Cette reconstitution est considérée comme une infraction. Selon le droit français, le fait de participer à la reconstitution, même déguisée, d'un groupement dissous peut entraîner jusqu'à trois ans d’emprisonnement et une amende de 45 000 euros.
24 associations dissoutes depuis 2016
Au-delà de la Jeune Garde, les autorités examinent également la dissolution de trois autres associations d’extrême droite et d'une d’extrême gauche, comme cela a été révélé lors d'une réunion à l'Élysée. Depuis 2016, l'État a dissout un total de 24 associations, dont la majorité d'entre elles venaient de l'ultradroite, selon des sources de BFMTV.

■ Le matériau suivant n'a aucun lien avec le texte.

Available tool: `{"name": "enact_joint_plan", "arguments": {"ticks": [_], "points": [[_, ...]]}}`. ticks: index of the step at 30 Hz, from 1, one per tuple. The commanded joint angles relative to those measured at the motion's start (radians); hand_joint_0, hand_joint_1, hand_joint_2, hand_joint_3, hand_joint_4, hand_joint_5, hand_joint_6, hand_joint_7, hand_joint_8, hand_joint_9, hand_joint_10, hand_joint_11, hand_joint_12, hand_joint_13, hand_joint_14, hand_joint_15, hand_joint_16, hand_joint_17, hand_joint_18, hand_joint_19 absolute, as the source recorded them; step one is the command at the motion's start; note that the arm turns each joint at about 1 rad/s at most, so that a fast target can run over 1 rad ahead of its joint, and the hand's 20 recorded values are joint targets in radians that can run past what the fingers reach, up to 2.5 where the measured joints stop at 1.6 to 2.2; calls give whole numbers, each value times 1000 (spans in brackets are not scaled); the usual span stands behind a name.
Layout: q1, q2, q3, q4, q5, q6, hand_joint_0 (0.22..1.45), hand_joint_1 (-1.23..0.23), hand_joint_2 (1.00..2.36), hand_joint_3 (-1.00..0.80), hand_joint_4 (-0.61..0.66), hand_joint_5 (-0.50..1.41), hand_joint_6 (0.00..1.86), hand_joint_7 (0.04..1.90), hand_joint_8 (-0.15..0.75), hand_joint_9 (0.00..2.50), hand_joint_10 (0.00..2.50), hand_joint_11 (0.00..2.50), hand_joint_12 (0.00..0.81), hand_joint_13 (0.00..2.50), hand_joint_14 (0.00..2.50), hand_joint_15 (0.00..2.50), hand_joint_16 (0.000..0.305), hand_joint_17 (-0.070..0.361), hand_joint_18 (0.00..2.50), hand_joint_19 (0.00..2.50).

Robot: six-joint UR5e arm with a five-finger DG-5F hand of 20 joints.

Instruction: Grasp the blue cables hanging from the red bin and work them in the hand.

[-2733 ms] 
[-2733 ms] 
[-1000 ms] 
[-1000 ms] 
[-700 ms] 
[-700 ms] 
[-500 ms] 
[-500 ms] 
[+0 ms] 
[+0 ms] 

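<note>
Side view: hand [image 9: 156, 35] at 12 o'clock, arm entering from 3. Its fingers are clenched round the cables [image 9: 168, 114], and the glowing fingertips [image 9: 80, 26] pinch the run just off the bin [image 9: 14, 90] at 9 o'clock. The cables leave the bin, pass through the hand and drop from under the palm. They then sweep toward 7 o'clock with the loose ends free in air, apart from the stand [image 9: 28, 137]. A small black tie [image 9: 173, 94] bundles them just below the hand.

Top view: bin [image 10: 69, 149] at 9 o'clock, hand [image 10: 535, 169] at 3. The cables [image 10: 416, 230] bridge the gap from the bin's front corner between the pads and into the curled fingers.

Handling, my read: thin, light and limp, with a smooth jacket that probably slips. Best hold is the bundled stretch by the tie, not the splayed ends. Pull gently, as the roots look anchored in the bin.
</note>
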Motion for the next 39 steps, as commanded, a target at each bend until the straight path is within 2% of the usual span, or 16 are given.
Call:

Des experts en sécurité soulignent l'importance de surveiller ces groupes, qui peuvent constituer des dangers potentiels pour l'ordre public. Comme l'indiquait le sociologue spécialisé dans les mouvances politiques, Dr. Pierre Martin, « la résurgence de groupes dissous alerte sur l'existence de réseaux clandestins qui continuent leurs activités de manière discrète ». Ainsi, cette démarche du gouvernement est perçue comme une nécessité pour maintenir la paix sociale.